С тех пор прошло три года. Мы живем с Кириллом и Темой все вместе. Как ни странно, нас никто не искал. По новостям о произошедшем в городке не было ни слова. По гугл-картам показывает, что на том месте, где находился город, просто обычные поля и леса. Кирилл сказал, что они с его другом, с которым ему удалось связаться, нашли способ подорвать середину города, установив в нескольких местах взрывчатку так, чтобы центр просто ушел под землю, засыпав и прихватив с собой все, что находилось внизу. Я восстановил документы как утерянные. Восстановился в университете на заочке. В этом году Темка идет в школу. Он ничего не помнит. Когда мы приехали, он пришел в себя через пару дней, в больнице. Кирилл как-то договорился там, что документы у нас не спросили. Первые пару месяцев молчал, не реагировал, когда я зову его, и мог подолгу сидеть, просто переставляя на полу игрушки. Спал беспокойным сном и часто вскрикивал. Но, со временем, это утряслось. Теперь он играет с мальчишками во дворе, и собирается в местную футбольную команду. Кирилл остался с нами. Я нашел работу. Жизнь постепенно входила в свое обычное русло. Пока снова не произошло кое-что.
Сегодня ночью я проснулся. В темноте не было ни звука. Но я долго пялил глаза в черноту, и больше не мог уснуть. Встал, пытаясь понять, что же меня разбудило. Решил пойти на кухню, попить воды, или заварить себе чаю. Но на пороге комнаты остановился. В зале, который находился между кухней, залом, коридором и второй комнатой, где я спал – у окна стоял Тема. Молча, у стекла за занавеской и смотрел вниз на улицу. По спине пробежала рябь. Нудный, заунывный страх холодом заскребся где-то за ребрами. Я, стараясь не шуметь, чтобы не напугать ребенка, подошел к нему сзади и через тюль посмотрел вниз с нашего пятого этажа. Я не сразу смог ее разглядеть. Там, среди еще не растаявших участков снега, сидела та самая белая собака с подобием гривы на шее. И смотрела вверх, на наше окно.
Глава 2. Сон или явь
Дверной звонок разливался трелью по всей квартире. Поставив тарелку на мойку, выключив воду, и вытерев руки, я поспешил к двери. Похоже, курьер с пиццей заждался, странно, что никаких сообщений о списании денег на телефон – не было. Не посмотрев в глазок, я радостно распахнул дверь и завис. Улыбка так и осталась впечатанной на лице, меня, как будто, парализовало. Звук исчез, зеленые стены подъездного коридора резко расширились и схлопнулись вокруг со всех сторон.

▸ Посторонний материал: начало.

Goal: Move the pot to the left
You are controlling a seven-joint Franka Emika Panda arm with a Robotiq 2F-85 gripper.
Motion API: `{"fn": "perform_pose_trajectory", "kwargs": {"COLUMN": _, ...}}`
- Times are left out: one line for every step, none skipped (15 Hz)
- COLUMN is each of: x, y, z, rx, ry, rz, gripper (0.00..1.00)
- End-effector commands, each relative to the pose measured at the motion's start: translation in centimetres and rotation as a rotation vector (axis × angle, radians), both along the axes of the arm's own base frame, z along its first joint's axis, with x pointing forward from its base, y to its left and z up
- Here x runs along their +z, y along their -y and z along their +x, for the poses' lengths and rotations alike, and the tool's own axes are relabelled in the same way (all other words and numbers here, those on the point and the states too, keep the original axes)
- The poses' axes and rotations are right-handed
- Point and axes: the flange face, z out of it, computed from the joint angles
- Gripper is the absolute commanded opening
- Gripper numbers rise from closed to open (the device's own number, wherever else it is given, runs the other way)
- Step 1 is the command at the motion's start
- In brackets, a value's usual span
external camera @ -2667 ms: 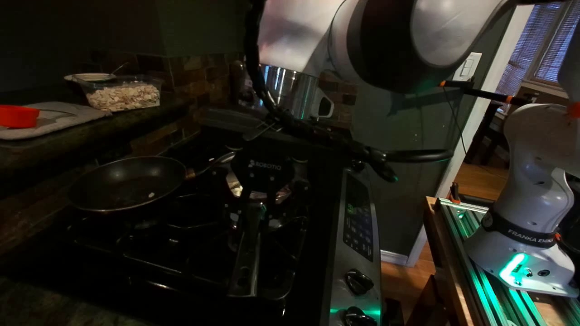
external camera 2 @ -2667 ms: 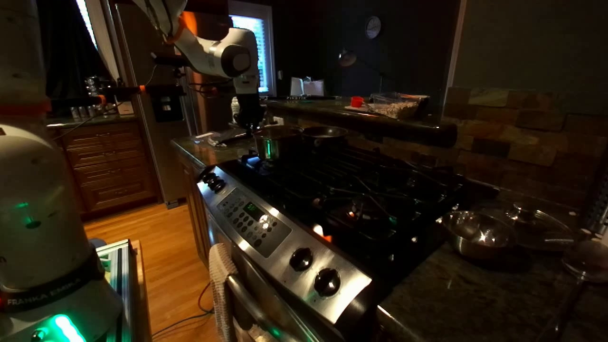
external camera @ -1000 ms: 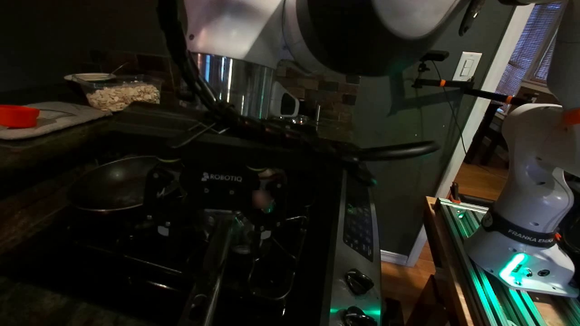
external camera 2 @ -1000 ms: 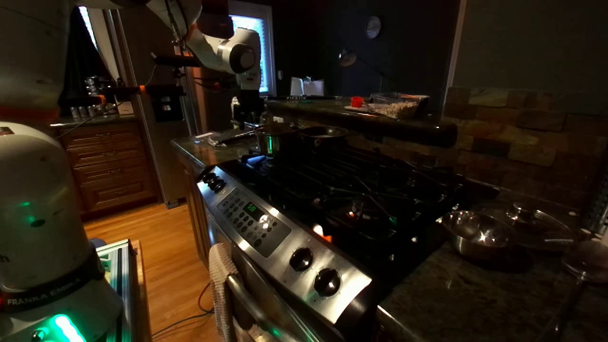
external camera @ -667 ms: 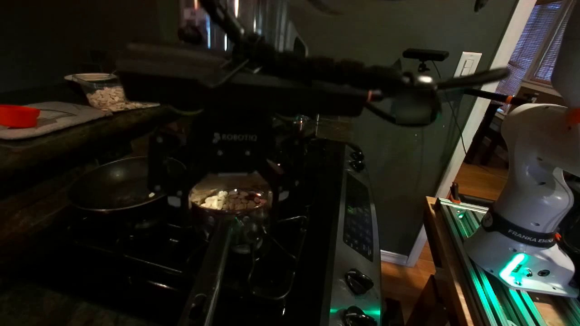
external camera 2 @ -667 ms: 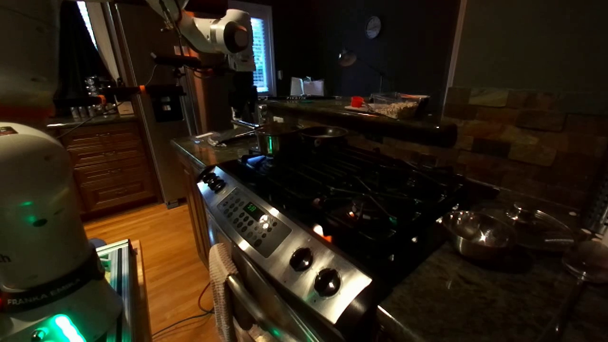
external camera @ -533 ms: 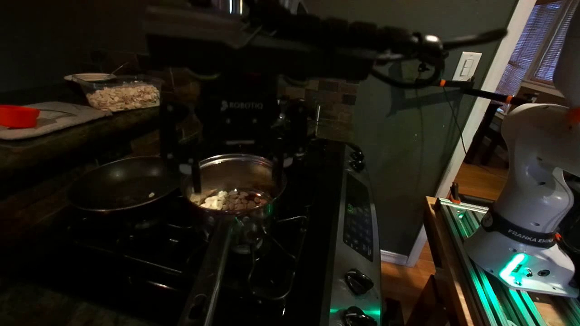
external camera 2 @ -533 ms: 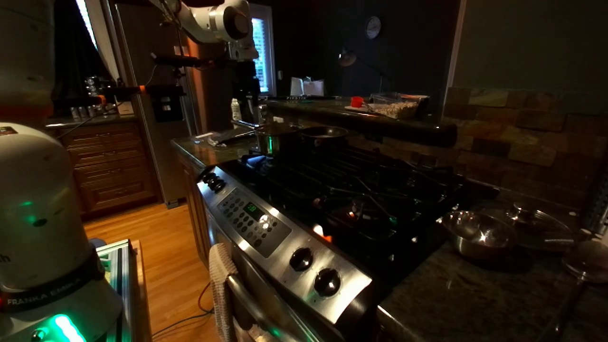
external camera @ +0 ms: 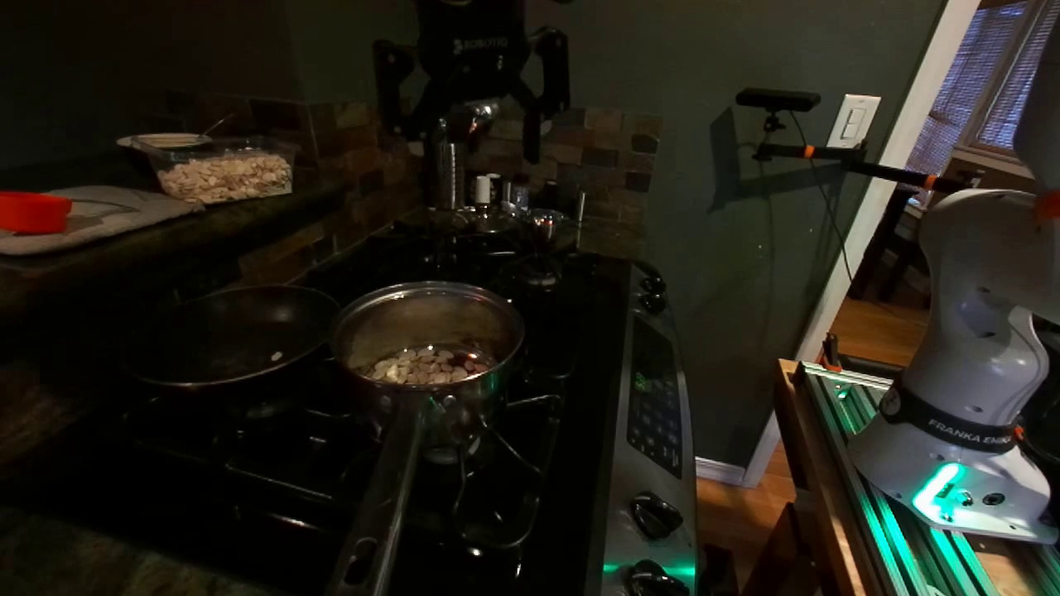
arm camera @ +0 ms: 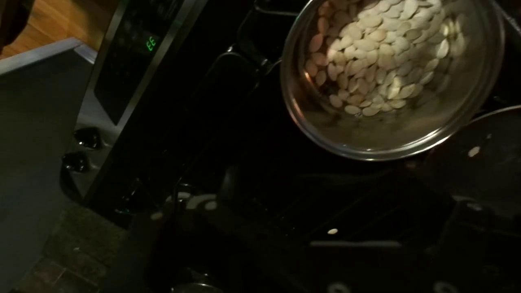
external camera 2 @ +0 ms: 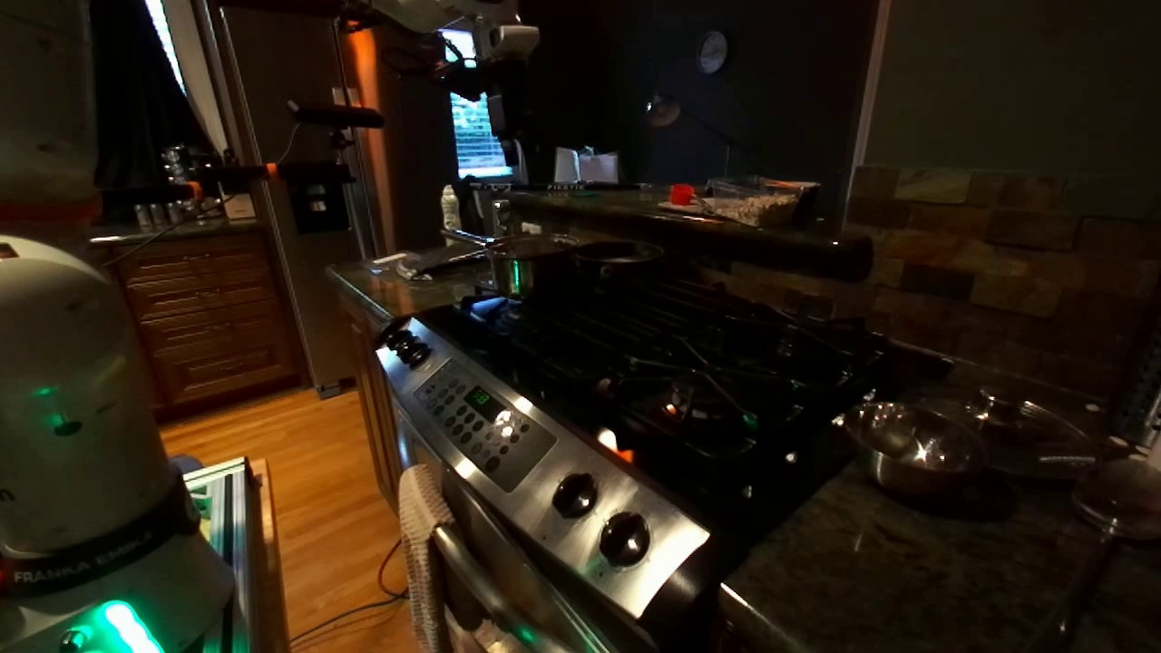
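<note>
On stovetop [external camera: 571, 497] | pot [external camera: 431, 319]: pale seeds [arm camera: 378, 53] | frying pan [external camera: 219, 331]: a seed [arm camera: 473, 151]

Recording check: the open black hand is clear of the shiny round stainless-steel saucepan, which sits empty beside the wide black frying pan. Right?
Not empty: the wrist view shows pale oval seeds in the shiny round stainless-steel saucepan. The rest stands.

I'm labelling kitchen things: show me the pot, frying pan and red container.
Pot [external camera: 426, 319]: in an exterior view, on its inner wall.
Frying pan [external camera: 232, 335]: in an exterior view, on its bare inside.
Red container [external camera: 35, 213]: in an exterior view, on its side.
</note>
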Motion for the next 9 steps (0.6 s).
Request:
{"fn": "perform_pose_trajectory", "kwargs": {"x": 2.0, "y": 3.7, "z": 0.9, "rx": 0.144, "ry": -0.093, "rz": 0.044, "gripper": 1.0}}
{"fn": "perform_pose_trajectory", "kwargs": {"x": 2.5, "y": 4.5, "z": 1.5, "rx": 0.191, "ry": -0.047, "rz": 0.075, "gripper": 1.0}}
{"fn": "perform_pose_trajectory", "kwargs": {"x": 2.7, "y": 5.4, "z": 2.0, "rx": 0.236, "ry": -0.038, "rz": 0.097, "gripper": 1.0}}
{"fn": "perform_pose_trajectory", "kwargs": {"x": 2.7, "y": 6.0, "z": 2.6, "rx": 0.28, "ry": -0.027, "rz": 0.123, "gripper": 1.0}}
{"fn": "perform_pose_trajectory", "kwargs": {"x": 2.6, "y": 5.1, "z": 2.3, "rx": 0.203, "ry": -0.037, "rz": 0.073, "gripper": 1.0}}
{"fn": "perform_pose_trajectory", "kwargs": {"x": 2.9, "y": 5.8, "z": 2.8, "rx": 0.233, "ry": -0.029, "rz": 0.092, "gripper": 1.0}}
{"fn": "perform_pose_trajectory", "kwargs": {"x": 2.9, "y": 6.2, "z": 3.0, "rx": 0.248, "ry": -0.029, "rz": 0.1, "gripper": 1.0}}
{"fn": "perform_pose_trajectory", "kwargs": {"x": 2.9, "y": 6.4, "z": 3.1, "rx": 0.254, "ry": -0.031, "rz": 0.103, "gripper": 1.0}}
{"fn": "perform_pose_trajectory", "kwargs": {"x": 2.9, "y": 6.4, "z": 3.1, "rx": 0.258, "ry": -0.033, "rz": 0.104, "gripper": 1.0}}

– Ты чего так долго не открывал? Думал, тебя дома нет, может я перепутал что, – и слегка оттеснив меня плечом, батя прошел в квартиру, быстро сбросив кроссовки за моей спиной, зацепляя задник носом одной ноги о другую.
Я остался стоять возле распахнутой двери, смотря на пустой коридор и лестницу. Пальцы побелели на сжатой до боли дверной ручке. Я не мог ее отпустить. Я не справлялся. Бывает такое чувство, когда все тело цепенеет, и душа бьется глубоко внутри, но ты не двигаешься. Организм не слушается тебя, ты не можешь шевельнуть ни рукой, ни ногой. До этого момента, что такое бывает, я не знал.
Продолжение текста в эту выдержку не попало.